Work to complete: Each line of the listing where "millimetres" appears should be reported.

Listed records:
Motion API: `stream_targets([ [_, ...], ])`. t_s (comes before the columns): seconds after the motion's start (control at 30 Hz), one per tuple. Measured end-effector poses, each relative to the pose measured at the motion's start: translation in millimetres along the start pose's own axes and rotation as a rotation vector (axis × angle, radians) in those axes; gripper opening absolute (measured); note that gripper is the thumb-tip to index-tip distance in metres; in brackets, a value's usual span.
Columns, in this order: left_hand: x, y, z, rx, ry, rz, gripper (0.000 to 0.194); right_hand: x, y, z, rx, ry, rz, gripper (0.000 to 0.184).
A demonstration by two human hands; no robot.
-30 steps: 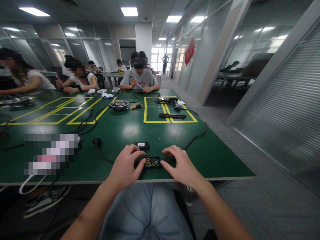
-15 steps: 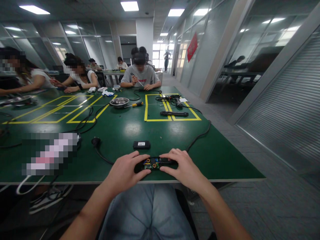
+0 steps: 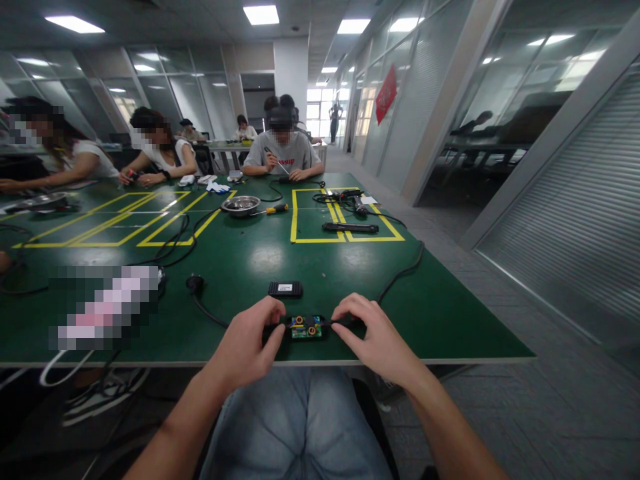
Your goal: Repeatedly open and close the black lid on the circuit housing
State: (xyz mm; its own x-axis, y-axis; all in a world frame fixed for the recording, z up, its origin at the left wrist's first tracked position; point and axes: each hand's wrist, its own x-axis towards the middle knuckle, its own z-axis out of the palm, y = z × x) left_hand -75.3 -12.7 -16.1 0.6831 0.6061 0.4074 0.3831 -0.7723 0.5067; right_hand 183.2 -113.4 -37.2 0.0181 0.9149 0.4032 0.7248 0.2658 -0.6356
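A small green circuit board (image 3: 307, 327) with two copper-wound coils and coloured wires sits in an open black casing near the table's front edge. My left hand (image 3: 253, 340) is at its left end, with thumb and fingers curled around the black cable there. At the opposite end, my right hand (image 3: 373, 330) pinches the other black cable (image 3: 350, 323) between thumb and fingertips. Just beyond the board lies a ribbed black cover (image 3: 285, 289) with a white label. To the left, a black plug (image 3: 195, 285) rests on the table.
A metal bowl (image 3: 241, 206) and a yellow-handled screwdriver (image 3: 277, 209) lie farther back. Yellow tape (image 3: 294, 220) marks the green table (image 3: 450, 313), with a black bar-shaped tool (image 3: 350, 227) and tangled cables inside it. A blurred-out object (image 3: 113, 303) is at left. Co-workers sit across.
Both hands have shifted outward from the board's sides to the cables at its ends, so more of the board shows. The view has moved slightly.
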Motion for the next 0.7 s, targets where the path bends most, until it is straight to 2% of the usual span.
stream_targets([
  [0.17,0.3,-0.1,0.7,0.051,-0.045,0.041,0.017,0.3,5.4,3.1,-0.003,-0.002,-0.014,0.012],
  [0.3,11.4,-5.7,-0.1,0.066,-0.011,0.044,0.014,1.1,5.0,3.4,-0.033,-0.007,0.000,0.013],
  [0.43,35.9,-17.4,-0.5,0.087,0.068,-0.073,0.017,0.8,2.1,1.3,-0.057,-0.007,-0.001,0.013],
  [0.5,47.0,-20.6,-0.1,0.133,0.030,-0.160,0.031,0.3,1.7,1.0,-0.059,-0.009,0.002,0.014],
  [0.57,52.4,-18.7,0.0,0.153,-0.035,-0.188,0.033,0.1,1.8,1.1,-0.059,-0.011,0.010,0.014],
  [0.7,44.7,-3.1,-1.6,0.025,-0.019,-0.052,0.031,0.3,0.8,0.9,-0.064,-0.020,0.032,0.014],
])
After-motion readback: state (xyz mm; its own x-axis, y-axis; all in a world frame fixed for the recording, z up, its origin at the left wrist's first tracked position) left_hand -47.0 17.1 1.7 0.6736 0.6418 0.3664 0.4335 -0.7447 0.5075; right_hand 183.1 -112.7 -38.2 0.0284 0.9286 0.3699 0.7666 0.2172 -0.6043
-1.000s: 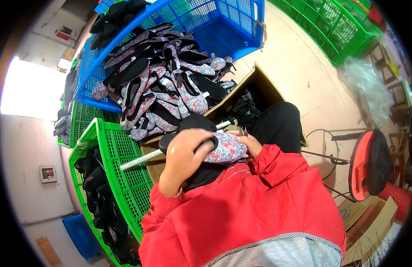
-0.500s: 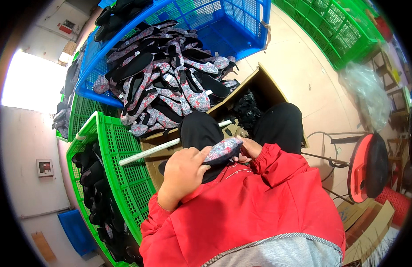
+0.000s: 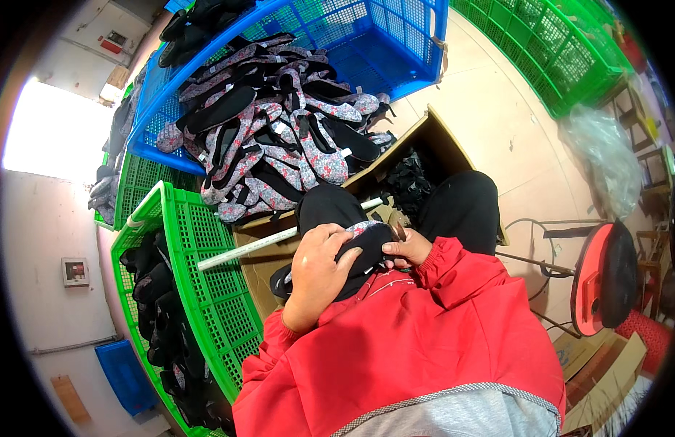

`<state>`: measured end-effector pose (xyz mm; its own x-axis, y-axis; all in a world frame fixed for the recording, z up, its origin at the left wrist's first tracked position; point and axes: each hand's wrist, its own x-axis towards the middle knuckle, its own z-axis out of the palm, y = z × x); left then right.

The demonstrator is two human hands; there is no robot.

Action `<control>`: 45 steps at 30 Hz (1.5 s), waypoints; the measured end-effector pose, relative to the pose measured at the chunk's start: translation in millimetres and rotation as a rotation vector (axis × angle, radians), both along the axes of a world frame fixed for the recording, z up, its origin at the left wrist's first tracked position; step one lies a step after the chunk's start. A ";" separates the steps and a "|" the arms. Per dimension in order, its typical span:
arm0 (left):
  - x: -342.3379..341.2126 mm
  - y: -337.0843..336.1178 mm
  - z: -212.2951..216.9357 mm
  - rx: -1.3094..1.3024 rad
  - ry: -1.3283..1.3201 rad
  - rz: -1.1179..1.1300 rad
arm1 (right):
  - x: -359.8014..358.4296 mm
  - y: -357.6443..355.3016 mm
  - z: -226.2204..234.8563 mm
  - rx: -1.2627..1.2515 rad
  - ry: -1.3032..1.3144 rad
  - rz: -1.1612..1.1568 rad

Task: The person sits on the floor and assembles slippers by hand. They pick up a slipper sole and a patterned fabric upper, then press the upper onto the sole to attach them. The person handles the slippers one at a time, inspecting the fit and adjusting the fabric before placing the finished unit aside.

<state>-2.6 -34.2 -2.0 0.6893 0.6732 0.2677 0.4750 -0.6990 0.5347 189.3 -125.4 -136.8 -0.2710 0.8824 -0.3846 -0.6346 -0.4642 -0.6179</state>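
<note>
Your left hand (image 3: pixel 319 273) is wrapped over the top of a floral shoe upper (image 3: pixel 363 244) with a black lining, fingers curled down around it, gripping it against your lap. Your right hand (image 3: pixel 406 249) comes in from the other side, fingertips pinching the upper's edge, with something small and dark at the tips that is too small to make out. Both red sleeves (image 3: pixel 425 342) meet right below the hands. Just past your knuckles runs a white rod (image 3: pixel 257 246), lying across an open brown cardboard box (image 3: pixel 432 142) that holds dark pieces. Beyond the box, further from your hands, a heap of floral uppers (image 3: pixel 279 138) with black insoles spills out of a blue plastic crate (image 3: pixel 366 44). To the left of your left hand stands a green mesh crate (image 3: pixel 206 291) packed with black pieces along its far side. Off to the right of your right hand sits a red and black round stool (image 3: pixel 603 280), and beyond it a clear crumpled plastic bag (image 3: pixel 607 160) lies on the floor beside another green crate (image 3: pixel 548 51). Far left of the hands, a small white square box (image 3: pixel 75 271) is fixed on the wall.
</note>
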 end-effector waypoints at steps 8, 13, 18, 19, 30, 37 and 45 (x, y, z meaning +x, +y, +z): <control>13.5 4.9 -6.2 0.036 -0.048 0.024 | -2.0 -2.0 -3.3 0.018 -0.062 0.042; 12.3 3.4 -7.1 -0.200 -0.154 0.137 | -1.7 -2.2 -2.4 0.060 -0.056 0.050; 18.4 3.6 -5.6 -0.423 -0.231 0.196 | -1.5 -2.6 0.2 0.103 -0.070 0.059; 19.9 4.0 -5.9 -0.467 -0.243 0.219 | -0.3 -2.8 3.3 0.100 -0.074 0.064; 15.0 6.4 -11.6 -0.807 -0.448 0.281 | 15.5 0.7 5.0 0.233 -0.378 -0.102; 17.0 5.0 -14.7 -0.810 -0.441 0.274 | 7.2 11.3 47.8 0.439 -0.670 -0.130; 13.0 9.1 -17.1 -1.076 -0.595 0.291 | -0.1 22.6 51.8 0.500 -0.844 -0.047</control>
<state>10.5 -25.1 -19.2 0.4410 0.8489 -0.2914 0.0283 0.3113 0.9499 189.1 -102.8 -85.0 -0.0397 0.9991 -0.0147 0.0952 -0.0109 -0.9954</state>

Result of the task:
Motion API: `stream_targets([ [_, ...], ])`. t_s (comes before the columns): seconds after the motion's start (control at 30 Hz), one per tuple. Measured end-effector poses, each relative to the pose measured at the motion's start: translation in millimetres along the start pose's own axes and rotation as a rotation vector (axis × angle, radians) in those axes; gripper opening absolute (measured); note that gripper is the thumb-tip to index-tip distance in metres; in brackets, a value's usual span.
Action `<control>`: 45 steps at 30 Hz (1.5 s), waypoints; the measured end-effector pose, relative to the pose measured at the chunk's start: translation in millimetres and rotation as a rotation vector (axis × angle, radians), both along the axes of a world frame fixed for the recording, z up, its origin at the left wrist's first tracked position; step one lies a step after the chunk's start. A ";" separates the steps and a "|" the arms. Per dimension in order, its typical span:

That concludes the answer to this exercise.